→ THE DATA
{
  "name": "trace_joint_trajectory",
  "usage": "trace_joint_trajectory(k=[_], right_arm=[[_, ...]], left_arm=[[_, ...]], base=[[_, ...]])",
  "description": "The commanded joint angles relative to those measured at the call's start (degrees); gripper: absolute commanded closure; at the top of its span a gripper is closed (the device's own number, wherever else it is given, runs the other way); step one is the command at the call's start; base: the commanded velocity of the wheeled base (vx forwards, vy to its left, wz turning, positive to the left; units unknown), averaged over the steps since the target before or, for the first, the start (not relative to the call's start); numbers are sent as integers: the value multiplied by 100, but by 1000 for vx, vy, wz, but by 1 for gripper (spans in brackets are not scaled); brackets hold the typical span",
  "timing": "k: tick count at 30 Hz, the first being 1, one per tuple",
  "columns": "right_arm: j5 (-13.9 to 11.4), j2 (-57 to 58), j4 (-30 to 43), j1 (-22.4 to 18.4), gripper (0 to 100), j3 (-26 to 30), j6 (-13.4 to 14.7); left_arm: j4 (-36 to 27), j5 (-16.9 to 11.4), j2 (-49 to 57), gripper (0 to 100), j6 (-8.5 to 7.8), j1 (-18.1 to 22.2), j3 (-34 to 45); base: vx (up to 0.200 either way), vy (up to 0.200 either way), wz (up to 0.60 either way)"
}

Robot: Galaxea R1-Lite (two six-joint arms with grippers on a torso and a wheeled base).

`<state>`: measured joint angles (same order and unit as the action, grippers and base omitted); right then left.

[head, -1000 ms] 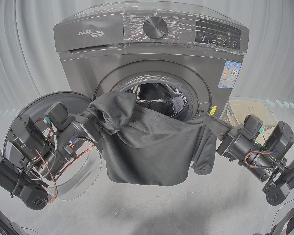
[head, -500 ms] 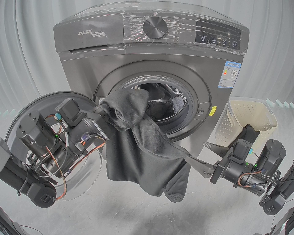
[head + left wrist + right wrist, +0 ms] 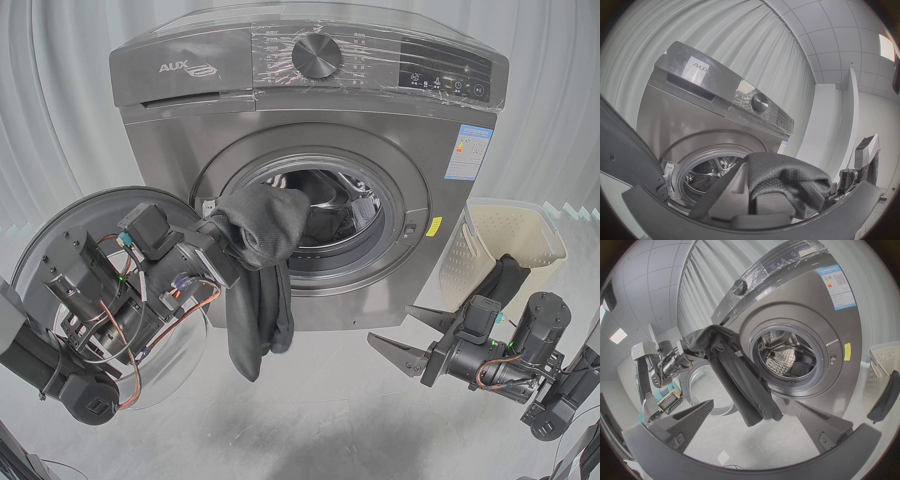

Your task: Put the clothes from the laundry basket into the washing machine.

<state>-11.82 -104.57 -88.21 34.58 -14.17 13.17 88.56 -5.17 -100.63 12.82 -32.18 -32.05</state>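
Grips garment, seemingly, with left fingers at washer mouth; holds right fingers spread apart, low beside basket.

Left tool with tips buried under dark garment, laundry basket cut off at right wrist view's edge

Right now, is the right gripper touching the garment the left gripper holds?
Apart. Head view shows bare floor between the open right gripper and the garment.
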Motion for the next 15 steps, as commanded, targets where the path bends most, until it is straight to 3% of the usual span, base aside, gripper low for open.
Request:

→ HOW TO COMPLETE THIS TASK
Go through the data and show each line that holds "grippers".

→ WRITTEN ANSWER
Robot: Galaxea R1-Lite (two six-joint arms with grippers on a torso and a wheeled base).
`<state>`: measured joint angles (same order and unit as the action, grippers and base omitted); right then left.

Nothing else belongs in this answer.